The error originates in Gitaly's CommitLanguages RPC handler. The code path is:

  1. fileInstance.getLanguage() (internal/gitaly/linguist/file_instance.go:78-84) reads the linguist-language attribute from .gitattributes and returns its value verbatim — no alias resolution is performed. When a user sets linguist-language=omnetpp-msg, the string "omnetpp-msg" is returned as the language name.

  2. This raw alias value flows through DetermineStats()languageStats.add() and becomes a key in the ByteCountPerLanguage map.

  3. CommitLanguages() (internal/gitaly/service/commit/languages.go:72-76) iterates over the stats and calls linguist.LanguageID(lang) for each language name.

  4. LanguageID() (internal/gitaly/linguist/linguist.go:54-62) delegates to enry.GetLanguageID("omnetpp-msg"), which only accepts canonical language names (the go-enry documentation explicitly states: "The input must be the canonical language name. Aliases are not supported."). The canonical name "OMNeT++ MSG" has ID 664100008, but the alias "omnetpp-msg" is not present in the ID lookup map, so the call fails.

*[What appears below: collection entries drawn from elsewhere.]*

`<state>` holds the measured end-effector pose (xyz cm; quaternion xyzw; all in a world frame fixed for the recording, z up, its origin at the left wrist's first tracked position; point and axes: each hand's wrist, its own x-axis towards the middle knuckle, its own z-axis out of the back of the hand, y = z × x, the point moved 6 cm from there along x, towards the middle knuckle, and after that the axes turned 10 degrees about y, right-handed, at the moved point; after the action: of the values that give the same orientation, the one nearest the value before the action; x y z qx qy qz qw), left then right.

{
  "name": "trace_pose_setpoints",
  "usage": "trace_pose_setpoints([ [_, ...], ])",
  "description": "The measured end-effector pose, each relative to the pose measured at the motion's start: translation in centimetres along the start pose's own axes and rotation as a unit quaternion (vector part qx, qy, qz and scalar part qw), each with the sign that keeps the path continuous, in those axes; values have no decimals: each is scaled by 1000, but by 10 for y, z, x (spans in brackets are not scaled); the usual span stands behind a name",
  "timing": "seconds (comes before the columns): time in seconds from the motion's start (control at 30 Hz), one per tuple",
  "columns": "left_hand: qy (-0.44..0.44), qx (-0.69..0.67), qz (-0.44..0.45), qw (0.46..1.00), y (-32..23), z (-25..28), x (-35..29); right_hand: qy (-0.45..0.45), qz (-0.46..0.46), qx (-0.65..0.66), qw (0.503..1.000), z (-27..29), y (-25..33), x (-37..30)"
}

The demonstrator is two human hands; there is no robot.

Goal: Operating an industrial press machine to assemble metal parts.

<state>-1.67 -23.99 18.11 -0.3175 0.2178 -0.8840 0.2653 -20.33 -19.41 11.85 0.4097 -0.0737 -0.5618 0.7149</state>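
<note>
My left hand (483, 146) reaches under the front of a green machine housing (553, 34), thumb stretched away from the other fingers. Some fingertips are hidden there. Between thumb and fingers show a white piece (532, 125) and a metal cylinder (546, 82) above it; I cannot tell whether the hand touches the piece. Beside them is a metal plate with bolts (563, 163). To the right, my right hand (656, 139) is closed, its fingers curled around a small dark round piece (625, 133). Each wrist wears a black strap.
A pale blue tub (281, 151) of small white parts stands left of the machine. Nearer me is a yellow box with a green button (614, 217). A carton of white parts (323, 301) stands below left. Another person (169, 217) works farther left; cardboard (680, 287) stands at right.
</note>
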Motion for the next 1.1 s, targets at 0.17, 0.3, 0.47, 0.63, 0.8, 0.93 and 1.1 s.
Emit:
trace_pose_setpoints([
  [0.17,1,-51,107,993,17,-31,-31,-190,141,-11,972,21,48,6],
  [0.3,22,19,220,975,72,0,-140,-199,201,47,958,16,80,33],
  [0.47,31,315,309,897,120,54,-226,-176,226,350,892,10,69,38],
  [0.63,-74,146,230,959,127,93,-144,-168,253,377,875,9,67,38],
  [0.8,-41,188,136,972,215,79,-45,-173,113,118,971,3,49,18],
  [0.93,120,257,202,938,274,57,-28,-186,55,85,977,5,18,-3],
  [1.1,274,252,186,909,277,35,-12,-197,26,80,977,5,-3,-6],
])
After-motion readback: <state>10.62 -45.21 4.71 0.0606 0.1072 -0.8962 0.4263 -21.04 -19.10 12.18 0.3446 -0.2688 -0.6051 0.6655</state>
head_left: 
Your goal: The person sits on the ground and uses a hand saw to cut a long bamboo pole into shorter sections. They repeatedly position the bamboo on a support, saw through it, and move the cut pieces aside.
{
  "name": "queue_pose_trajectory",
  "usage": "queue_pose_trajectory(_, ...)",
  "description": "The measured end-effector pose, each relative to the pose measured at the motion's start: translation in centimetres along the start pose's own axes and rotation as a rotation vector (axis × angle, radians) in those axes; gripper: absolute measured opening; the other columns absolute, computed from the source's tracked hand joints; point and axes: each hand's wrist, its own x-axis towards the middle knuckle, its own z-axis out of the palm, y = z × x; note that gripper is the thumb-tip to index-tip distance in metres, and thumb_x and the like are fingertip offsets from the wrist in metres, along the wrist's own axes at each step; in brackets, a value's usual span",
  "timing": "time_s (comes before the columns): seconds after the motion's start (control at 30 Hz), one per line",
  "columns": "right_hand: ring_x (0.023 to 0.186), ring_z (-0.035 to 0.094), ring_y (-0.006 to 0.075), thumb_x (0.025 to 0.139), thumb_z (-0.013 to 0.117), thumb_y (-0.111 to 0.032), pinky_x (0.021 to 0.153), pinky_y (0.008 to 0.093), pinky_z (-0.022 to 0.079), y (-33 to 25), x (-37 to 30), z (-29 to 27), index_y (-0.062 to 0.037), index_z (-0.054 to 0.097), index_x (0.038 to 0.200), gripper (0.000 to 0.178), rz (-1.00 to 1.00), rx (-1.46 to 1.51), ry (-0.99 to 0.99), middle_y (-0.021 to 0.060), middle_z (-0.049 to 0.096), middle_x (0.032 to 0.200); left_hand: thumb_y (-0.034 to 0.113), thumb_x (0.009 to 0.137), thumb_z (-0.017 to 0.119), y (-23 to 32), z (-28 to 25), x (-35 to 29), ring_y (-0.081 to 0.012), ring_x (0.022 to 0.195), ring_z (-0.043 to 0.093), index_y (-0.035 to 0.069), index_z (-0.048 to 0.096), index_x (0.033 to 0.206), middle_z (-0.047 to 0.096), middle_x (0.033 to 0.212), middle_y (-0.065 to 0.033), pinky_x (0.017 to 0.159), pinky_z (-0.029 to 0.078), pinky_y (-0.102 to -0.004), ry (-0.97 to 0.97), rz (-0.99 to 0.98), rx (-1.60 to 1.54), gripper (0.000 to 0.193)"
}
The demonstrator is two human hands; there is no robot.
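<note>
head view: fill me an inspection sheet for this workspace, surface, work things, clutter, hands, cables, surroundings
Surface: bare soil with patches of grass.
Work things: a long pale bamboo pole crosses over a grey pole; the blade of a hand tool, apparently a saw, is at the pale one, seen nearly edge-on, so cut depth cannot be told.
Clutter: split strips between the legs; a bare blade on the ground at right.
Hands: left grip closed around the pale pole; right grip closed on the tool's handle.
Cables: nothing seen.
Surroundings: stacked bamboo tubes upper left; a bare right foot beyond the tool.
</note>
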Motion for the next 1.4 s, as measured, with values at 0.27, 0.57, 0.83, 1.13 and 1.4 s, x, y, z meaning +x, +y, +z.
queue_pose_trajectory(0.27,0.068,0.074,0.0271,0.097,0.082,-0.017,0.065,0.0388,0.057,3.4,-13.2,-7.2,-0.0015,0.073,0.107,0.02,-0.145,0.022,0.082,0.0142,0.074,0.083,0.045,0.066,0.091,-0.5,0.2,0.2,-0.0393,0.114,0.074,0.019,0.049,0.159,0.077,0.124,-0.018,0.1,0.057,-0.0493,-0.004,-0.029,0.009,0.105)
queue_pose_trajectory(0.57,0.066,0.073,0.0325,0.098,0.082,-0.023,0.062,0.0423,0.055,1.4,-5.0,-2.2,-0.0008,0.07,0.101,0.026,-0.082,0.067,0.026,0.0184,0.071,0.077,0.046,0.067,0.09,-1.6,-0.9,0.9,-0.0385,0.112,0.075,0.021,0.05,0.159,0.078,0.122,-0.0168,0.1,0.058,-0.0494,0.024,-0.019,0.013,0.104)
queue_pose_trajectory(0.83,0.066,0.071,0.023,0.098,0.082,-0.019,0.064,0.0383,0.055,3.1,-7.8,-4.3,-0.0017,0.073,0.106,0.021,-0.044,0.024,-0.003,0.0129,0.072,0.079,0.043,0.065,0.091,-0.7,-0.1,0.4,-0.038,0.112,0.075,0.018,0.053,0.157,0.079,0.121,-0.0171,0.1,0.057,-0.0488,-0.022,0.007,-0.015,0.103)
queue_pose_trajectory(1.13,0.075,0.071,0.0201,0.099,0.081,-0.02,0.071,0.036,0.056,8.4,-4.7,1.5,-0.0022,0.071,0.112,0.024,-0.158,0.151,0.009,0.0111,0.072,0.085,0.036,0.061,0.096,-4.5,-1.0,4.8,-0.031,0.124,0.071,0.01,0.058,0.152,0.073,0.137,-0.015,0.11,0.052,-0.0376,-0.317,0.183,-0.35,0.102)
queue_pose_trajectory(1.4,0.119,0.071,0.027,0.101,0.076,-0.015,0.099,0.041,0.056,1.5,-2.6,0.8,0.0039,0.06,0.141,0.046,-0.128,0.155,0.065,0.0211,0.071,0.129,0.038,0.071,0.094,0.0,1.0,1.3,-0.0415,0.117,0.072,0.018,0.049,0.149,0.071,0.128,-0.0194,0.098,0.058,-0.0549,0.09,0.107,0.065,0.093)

Additionally, the unresolved alias causes a secondary silent bug: enry.GetLanguageType() also only recognizes canonical names, so isIgnoredLanguage() misclassifies aliases of programming/markup languages as Unknown type, potentially causing files to be silently excluded from language statistics even when no error is raised.

The bug affects any language specified by alias in .gitattributes, not just omnetpp-msg. Other examples include cpp (alias for C++), golang (alias for Go), rb (alias for Ruby), etc.

Reproduction

Create a repository with a .gitattributes file containing:

*.msg linguist-language=omnetpp-msg
*.msg linguist-detectable

and a .msg file. Trigger DetectRepositoryLanguagesWorker for the project (e.g., push a commit).